Siamogale Temporal range: Late Miocene-Early Pliocene, 11–5.333 Ma PreꞒ Ꞓ O S D C P T J K Pg N

Scientific classification
- Kingdom: Animalia
- Phylum: Chordata
- Class: Mammalia
- Infraclass: Placentalia
- Order: Carnivora
- Family: Mustelidae
- Subfamily: Lutrinae
- Genus: †Siamogale Ginsburg, Ingavat & Tassy, 1983
- Species: †S. melilutra (Wang et al. 2017) ; †S. thailandica (Ginsburg, Ingavat & Tassy, 1983); †S. bounosa (Grohé et al. 2020);

= Siamogale =

Extinct genus of carnivores

Siamogale is an extinct genus of giant otter from the Late Miocene to Early Pliocene of eastern Asia.
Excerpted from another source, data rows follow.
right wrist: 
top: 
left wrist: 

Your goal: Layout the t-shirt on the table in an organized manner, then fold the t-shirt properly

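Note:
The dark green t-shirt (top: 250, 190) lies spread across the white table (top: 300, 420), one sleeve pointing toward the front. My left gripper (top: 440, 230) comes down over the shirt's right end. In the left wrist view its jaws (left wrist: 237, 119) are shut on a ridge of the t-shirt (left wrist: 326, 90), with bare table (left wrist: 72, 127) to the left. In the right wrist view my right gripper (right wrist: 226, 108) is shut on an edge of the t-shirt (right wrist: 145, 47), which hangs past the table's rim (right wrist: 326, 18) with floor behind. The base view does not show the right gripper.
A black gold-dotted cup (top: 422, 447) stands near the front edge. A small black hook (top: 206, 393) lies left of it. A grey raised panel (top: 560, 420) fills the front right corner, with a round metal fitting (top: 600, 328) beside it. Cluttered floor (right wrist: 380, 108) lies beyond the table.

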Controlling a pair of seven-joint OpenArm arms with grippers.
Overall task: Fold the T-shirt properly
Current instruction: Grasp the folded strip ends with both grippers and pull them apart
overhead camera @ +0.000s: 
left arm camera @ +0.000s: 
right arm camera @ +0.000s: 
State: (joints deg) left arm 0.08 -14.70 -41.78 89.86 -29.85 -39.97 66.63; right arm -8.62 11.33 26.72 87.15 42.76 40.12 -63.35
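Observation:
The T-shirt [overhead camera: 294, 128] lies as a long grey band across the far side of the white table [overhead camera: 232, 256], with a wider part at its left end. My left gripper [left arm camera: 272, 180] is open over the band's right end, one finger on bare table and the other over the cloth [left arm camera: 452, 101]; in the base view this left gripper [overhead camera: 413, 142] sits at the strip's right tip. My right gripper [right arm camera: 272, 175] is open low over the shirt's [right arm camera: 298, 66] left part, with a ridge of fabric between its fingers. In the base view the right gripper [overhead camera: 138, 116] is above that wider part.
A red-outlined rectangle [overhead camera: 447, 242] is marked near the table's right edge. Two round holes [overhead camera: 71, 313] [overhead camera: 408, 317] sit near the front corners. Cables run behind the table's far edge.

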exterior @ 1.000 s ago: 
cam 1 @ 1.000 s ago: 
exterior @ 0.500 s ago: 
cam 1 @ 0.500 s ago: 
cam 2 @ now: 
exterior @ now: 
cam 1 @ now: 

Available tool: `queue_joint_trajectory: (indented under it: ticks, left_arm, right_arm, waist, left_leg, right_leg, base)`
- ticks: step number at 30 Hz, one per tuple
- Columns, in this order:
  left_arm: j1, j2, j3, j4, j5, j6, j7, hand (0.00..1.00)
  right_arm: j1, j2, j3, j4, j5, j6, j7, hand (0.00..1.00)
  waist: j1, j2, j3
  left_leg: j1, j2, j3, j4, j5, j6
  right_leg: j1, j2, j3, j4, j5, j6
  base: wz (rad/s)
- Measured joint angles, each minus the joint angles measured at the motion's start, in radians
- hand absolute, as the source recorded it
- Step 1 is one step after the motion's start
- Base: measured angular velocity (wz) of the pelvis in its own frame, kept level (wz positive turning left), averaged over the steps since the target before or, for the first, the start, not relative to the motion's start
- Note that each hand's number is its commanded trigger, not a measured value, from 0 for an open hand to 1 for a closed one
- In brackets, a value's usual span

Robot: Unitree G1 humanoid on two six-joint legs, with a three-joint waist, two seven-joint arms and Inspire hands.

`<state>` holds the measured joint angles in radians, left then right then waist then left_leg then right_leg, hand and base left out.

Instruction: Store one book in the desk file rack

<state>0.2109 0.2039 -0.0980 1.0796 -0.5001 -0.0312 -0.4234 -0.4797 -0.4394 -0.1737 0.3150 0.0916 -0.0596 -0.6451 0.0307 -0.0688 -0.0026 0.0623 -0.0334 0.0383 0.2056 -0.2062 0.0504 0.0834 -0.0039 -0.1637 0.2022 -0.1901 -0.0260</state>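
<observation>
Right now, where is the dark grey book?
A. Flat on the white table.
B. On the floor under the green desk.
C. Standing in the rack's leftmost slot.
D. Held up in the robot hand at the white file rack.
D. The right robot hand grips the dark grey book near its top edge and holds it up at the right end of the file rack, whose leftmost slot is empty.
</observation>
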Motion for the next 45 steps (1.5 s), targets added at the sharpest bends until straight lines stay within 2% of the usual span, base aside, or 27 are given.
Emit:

Three species are currently known, S. thailandica and S. bounosa from Thailand and S. melilutra from China.

== Palaeoecology ==
Analysis of the functional morphology of the postcranium of S. melilutra suggests that it occupied a similar ecological niche to the present day Aonyx: a shoreline forager that often moved about on land. It would have been more inhibited by drag when moving through water relative to other otters.